Moreover, a mathematical model has been designed to identify non-subjectively, unusual longitudinal results of the athlete. This is the adaptive model which calculates the probability of a longitudinal profile of marker values assuming that the athlete has a normal physiological condition.

The adaptive model has been introduced into the ABP software, which has been produced by the Lausanne Laboratory scientists.22 ,36

The APMU will liaise with a panel of experts (as agreed with the ADO) in order to interpret in an independent manner the results of the adaptive model in cases of significant abnormality of the profile. These experts should be knowledgeable in one or more of the fields of clinical haematology, sports medicine or exercise physiology. The ideal (and recommended) administrative sequence of the ABP is the following (adapted from WADA guidelines):

  • Identification of the athlete by the ADO:

    • Identification of the suitable time for collection based on recommendation of the APMU.

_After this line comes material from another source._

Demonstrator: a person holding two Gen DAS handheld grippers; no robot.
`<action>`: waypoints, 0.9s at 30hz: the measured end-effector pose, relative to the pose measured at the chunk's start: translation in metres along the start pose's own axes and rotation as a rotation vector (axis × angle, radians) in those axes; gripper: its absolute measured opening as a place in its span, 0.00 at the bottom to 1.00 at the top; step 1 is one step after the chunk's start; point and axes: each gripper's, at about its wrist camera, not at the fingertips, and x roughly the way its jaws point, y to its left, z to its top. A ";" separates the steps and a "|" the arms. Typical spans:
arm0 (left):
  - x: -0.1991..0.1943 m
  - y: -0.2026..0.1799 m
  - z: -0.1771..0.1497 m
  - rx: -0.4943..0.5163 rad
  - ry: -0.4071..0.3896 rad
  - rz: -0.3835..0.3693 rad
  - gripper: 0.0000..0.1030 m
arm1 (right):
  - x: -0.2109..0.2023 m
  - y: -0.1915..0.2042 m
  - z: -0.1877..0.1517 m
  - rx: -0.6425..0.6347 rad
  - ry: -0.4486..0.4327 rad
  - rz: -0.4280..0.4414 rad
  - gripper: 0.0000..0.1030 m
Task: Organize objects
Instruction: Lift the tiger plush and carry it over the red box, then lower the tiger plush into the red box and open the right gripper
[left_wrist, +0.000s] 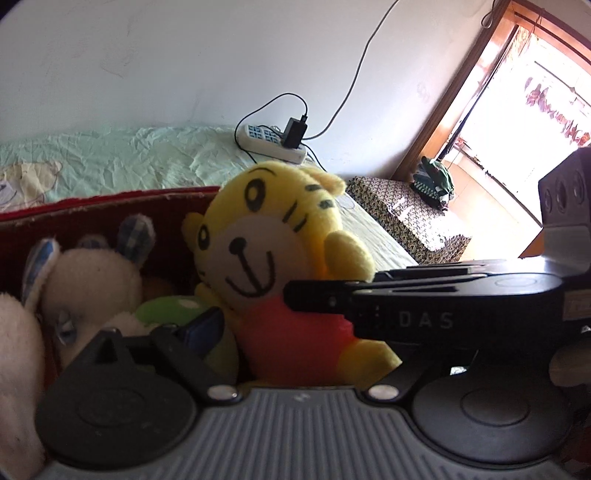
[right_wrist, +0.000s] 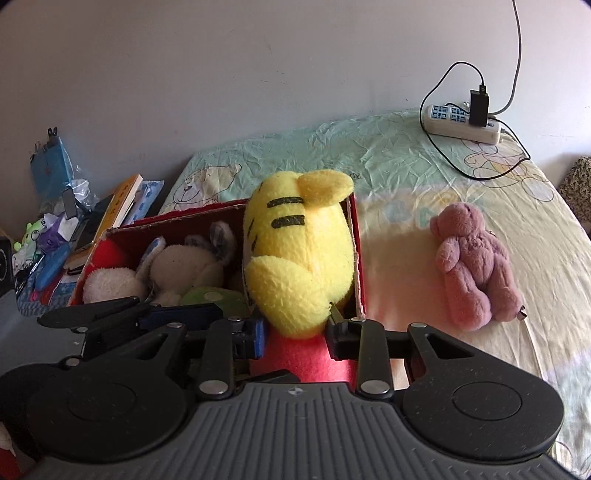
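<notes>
Tiger plush (right_wrist: 299, 254), yellow with black stripes and a red belly, sits clenched between the right tongs (right_wrist: 295, 332), whose pads press its lower body from either side just ahead of the camera. It hangs at the near right corner of the red cardboard box (right_wrist: 360, 258), partly over the box's right wall, not yet settled inside. The left tongs (left_wrist: 258, 325) stand released and wide, with nothing pressed between them: one blue-padded finger pokes in among the toys to the tiger's left, and the right tongs cross in front of them at the tiger's waist. Beyond the left tongs, inside the box, lie a white rabbit plush (right_wrist: 184, 266) and a green toy (left_wrist: 173, 310). Off to the right of the right tongs, well apart from the box, a pink teddy bear (right_wrist: 476, 266) lies on the bed sheet (right_wrist: 388, 158), apparently still to be gathered. The main risk, as I judge it, is letting go too early: the tiger straddles the thin cardboard wall and could tip outward onto the bed, or drag the wall down. The box looks crowded, so pushing the tiger in may squeeze the rabbit up and out. The two tongs also work close together and might knock each other.
</notes>
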 end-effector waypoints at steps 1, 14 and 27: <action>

    • Sample collection request delivered by the ADO to a sample collection agency or to appropriate doping control personnel.

    • The sample collection authority accesses the whereabouts information of the athlete (localisation).

  • The blood collection officer locates the athlete and collects the biological sample:

    • The sample collection personnel are responsible for the transport of the biological sample to the WADA accredited laboratory.

    • The sample collection personnel are responsible to transcribe the doping control form immediately after the collection into web-based database ADAMS (Anti-Doping Administration and Management System) to provide direct access to the relevant data for the laboratory, APMU and the ADO.

  • The WADA accredited laboratory analyses the sample and reports to ADAMS:

    • Notification is carried out to APMU which updates the ABP and applies the adaptive model using the ABP software.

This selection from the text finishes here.